--- Problem ---
Across the listing, count the lines that include the string "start". Give nothing besides the number.

***** Data *****

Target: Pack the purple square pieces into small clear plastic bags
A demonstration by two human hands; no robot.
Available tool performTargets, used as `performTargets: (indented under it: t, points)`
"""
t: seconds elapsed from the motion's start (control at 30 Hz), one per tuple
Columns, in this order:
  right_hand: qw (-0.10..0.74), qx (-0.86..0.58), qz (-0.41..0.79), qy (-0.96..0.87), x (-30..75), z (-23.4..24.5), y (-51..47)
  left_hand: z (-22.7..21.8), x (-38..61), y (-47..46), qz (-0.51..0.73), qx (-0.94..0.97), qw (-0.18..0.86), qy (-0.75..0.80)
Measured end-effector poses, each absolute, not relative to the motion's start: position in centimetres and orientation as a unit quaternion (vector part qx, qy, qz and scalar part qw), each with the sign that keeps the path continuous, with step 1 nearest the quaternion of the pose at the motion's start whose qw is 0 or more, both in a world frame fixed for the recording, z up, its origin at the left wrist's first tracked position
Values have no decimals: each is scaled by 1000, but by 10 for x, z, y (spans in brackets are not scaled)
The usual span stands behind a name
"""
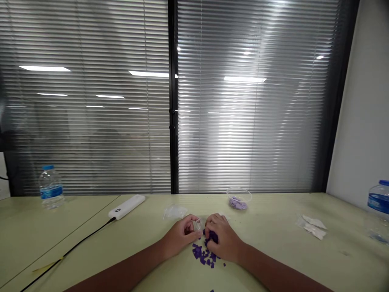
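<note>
My left hand (183, 236), fingers curled, grips a small clear plastic container (198, 225) by its side; the fingers partly hide its shape. Right beside it, my right hand (223, 238) is closed around dark purple pieces (212, 236), its fingers close to the container's edge. Below the hands, more small flat purple pieces (203, 255) lie scattered on the table. A round clear bowl (239, 194) holding light purple pieces (238, 203) stands behind my right hand. Crumpled clear plastic (175, 211) lies beyond my left hand.
On the pale table (267, 227), a white power bank (127, 207) with a black cable (88, 239) lies to the left. Water bottles stand at far left (51, 188) and far right (379, 207). White crumpled wrappers (313, 226) lie at right. Blinds (91, 134) rise behind.
</note>
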State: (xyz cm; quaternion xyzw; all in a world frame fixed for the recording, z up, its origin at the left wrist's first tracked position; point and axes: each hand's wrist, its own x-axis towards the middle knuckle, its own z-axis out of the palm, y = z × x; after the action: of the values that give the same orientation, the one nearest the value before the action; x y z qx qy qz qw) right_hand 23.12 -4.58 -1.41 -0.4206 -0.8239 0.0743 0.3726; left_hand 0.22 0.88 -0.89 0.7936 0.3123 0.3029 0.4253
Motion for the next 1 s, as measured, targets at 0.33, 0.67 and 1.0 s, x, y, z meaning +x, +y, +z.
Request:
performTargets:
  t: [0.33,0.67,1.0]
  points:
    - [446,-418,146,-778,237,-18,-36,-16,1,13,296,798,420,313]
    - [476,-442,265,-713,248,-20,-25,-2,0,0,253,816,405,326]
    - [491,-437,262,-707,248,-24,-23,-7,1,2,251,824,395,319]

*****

--- Answer to the exercise ---
2